Otro factor que influirá en el tratamiento de los pacientes es saber qué tan bien responderán a determinados tratamientos. Los perfiles epigenómicos personalizados de las células cancerosas pueden proporcionar información sobre este campo. Por ejemplo, MGMT es una enzima que invierte la adición de grupos alquilo al nucleótido guanina . Sin embargo, la alquilación de guanina es el mecanismo por el cual varios fármacos quimioterapéuticos actúan para alterar el ADN y causar la muerte celular . Por lo tanto, si el gen que codifica MGMT en las células cancerosas está hipermetilado y en efecto silenciado o reprimido, los fármacos quimioterapéuticos que actúan metilando la guanina serán más efectivos que en las células cancerosas que tienen una enzima MGMT funcional.
Los biomarcadores epigenéticos también se pueden utilizar como herramientas para el pronóstico molecular.
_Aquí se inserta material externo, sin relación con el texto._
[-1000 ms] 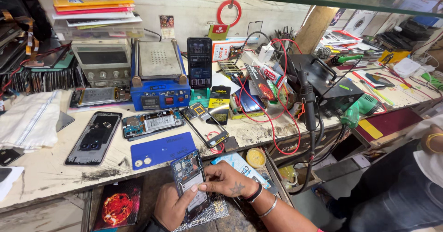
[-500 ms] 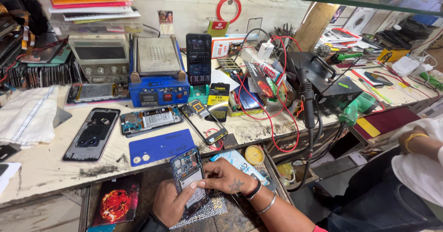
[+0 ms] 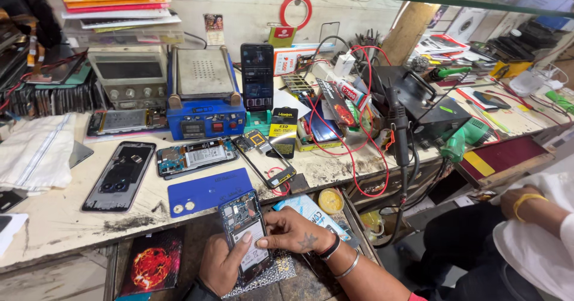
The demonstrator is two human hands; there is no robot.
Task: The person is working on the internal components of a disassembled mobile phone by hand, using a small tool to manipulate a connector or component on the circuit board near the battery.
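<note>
An opened phone (image 3: pixel 246 229) with its back off, circuit board and battery showing, stands tilted over the pulled-out drawer. My left hand (image 3: pixel 220 265) grips its lower left edge from below. My right hand (image 3: pixel 293 230) rests on its right side, fingertips on the battery area. Just above them on the bench lies a blue back cover (image 3: pixel 209 191). A patterned silver pad (image 3: pixel 263 277) lies under the phone.
The worn workbench (image 3: pixel 54 223) holds a black phone frame (image 3: pixel 119 175), another opened phone (image 3: pixel 196 156), a blue heating machine (image 3: pixel 204 93), an upright phone (image 3: pixel 257 76), red wires and a black power unit (image 3: pixel 412 97). Another person's arm (image 3: pixel 532 217) sits at the right.
The camera has shifted slightly. Both hands stay on the opened phone, with the right fingers shifting a little on its right side.
</note>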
En muestras de biopsia de tumor primario y ganglio linfático mediastínico , la hipermetilación tanto de CDKN2A como de CDH13 sirve como marcador para un mayor riesgo de una recaída más rápida del cáncer y una mayor tasa de muerte de los pacientes.
Tratamiento
El control epigenético de las regiones proto-onco y las secuencias supresoras de tumores mediante cambios conformacionales en las histonas juega un papel en la formación y progresión del cáncer. Los productos farmacéuticos que revierten los cambios epigenéticos pueden tener un papel en una variedad de cánceres.
Recientemente, se sabe evidentemente que las asociaciones entre histotipos de cáncer específicos y cambios epigenéticos pueden facilitar el desarrollo de nuevos epi-fármacos. El desarrollo de fármacos se ha centrado principalmente en modificar la ADN metiltransferasa , histona acetiltransferasa (HAT) e histona desacetilasa (HDAC).
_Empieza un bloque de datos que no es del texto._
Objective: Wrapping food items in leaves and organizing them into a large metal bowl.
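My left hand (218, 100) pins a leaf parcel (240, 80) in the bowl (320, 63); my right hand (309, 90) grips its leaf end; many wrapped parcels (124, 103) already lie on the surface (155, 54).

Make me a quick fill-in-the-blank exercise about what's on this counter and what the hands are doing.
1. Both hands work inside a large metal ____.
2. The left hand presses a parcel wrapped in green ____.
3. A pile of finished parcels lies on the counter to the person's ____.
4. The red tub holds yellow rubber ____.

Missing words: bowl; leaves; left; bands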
Los fármacos que se dirigen específicamente al patrón de metilación invertido de las células cancerosas incluyen los inhibidores de la ADN metiltransferasa azacitidina y decitabina . Estos agentes hipometilantes se utilizan para tratar el síndrome mielodisplásico , un cáncer de la sangre producido por células madre anormales de la médula ósea . Estos agentes inhiben los tres tipos de metiltransferasas de ADN activas y se pensaba que eran altamente tóxicos, pero demostraron ser efectivos cuando se usaban en dosis bajas, reduciendo la progresión del síndrome mielodisplásico a leucemia .
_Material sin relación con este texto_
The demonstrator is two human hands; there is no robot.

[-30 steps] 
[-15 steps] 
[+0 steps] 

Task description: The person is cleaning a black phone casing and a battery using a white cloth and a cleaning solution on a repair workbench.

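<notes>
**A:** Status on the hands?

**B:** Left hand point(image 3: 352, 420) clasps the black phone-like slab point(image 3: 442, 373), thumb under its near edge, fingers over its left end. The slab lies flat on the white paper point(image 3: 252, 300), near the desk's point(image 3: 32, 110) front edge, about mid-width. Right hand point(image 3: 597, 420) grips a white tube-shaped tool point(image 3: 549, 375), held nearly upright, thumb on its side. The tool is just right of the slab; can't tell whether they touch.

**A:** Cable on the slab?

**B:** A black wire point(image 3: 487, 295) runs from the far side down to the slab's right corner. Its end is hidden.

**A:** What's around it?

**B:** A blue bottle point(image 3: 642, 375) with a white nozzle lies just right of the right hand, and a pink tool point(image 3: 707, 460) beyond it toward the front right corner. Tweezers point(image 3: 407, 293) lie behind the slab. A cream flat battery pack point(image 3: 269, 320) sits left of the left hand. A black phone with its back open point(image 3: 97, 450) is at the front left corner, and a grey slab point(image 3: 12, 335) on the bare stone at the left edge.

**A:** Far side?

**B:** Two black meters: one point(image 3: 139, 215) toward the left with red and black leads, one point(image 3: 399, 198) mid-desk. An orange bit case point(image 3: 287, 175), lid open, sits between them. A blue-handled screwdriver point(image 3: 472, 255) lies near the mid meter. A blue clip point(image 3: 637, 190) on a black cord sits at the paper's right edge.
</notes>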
La histona desacetilasa (HDAC) inhibidores muestran una eficacia en el tratamiento de linfoma de células T . dos inhibidores de HDAC, vorinostat y romidepsina , han sido aprobados por la Administración de Alimentos y Medicamentos . Sin embargo, dado que estos inhibidores de HDAC alteran el estado de acetilación de muchas proteínas además de la histona de interés, se requiere el conocimiento del mecanismo subyacente a nivel molecular de la respuesta del paciente para mejorar la eficacia del uso de tales inhibidores como tratamiento. Se ha descubierto que el tratamiento con inhibidores de HDAC promueve la reactivación de genes después de que los inhibidores de ADN metiltransferasas hayan reprimido la transcripción. Panobinostat está aprobado para ciertas situaciones de mieloma .
Otros objetivos farmacéuticos en investigación son las histonas lisina metiltransferasas (KMT) y las proteínas arginina metiltransferasas (PRMT). Un estudio preclínico ha sugerido que la lunasina puede tener efectos epigenéticos potencialmente beneficiosos.